WHAT THE TASK REQUIRES -
The lines to extract run from the first line of the entries through the line that contains "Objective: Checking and"; reproduce exactly those lines and no others.

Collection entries
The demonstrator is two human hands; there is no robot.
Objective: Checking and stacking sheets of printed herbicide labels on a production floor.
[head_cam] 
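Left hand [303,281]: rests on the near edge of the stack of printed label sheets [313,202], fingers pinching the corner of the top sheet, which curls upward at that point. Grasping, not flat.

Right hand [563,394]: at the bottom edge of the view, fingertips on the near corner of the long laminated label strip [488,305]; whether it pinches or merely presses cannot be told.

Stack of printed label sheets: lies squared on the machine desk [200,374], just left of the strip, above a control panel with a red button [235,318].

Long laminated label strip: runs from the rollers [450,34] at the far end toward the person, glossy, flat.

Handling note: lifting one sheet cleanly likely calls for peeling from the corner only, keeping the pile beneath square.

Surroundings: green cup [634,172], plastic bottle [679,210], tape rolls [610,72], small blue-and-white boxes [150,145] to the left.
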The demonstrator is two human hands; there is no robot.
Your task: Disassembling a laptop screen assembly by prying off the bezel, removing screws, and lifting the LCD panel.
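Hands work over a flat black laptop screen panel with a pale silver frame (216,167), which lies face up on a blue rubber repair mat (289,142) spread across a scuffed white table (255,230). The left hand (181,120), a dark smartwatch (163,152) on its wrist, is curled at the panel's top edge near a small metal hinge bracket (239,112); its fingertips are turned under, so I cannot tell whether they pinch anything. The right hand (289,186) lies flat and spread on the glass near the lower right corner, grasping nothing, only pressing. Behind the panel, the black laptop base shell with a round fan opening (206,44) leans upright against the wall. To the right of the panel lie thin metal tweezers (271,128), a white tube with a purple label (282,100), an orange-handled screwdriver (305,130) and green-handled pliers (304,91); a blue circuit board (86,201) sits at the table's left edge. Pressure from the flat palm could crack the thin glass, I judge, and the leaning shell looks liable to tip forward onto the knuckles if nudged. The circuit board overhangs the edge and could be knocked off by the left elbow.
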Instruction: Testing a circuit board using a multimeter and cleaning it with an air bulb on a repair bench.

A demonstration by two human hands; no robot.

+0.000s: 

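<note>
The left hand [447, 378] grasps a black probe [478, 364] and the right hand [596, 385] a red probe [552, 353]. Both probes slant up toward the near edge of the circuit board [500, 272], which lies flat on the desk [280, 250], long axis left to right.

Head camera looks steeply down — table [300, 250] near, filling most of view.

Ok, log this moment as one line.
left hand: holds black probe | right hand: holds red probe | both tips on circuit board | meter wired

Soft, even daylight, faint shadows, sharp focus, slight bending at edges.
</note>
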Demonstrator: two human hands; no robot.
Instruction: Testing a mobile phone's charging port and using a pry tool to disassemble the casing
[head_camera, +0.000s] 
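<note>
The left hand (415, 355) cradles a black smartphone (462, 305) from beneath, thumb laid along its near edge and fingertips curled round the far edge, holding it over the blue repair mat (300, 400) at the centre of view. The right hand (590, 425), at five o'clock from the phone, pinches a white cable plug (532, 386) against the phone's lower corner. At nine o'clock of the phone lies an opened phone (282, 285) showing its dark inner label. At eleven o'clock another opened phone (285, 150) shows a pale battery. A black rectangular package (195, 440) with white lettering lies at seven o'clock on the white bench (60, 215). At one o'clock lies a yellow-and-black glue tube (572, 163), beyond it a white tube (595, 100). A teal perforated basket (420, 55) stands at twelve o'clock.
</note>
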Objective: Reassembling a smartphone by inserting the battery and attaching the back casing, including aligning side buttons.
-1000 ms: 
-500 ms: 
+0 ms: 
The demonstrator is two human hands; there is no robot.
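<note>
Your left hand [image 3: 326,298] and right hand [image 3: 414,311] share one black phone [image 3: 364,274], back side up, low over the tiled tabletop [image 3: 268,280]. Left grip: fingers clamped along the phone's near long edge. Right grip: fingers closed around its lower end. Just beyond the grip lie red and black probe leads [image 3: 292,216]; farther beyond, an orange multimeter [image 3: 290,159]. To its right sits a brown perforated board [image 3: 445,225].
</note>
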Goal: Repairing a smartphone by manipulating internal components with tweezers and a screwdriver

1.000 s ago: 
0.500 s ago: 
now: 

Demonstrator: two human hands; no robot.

ANSWER -
The demonstrator is two human hands; there is no robot.
Objective: Checking and stacking sheets of printed herbicide labels on a production floor.

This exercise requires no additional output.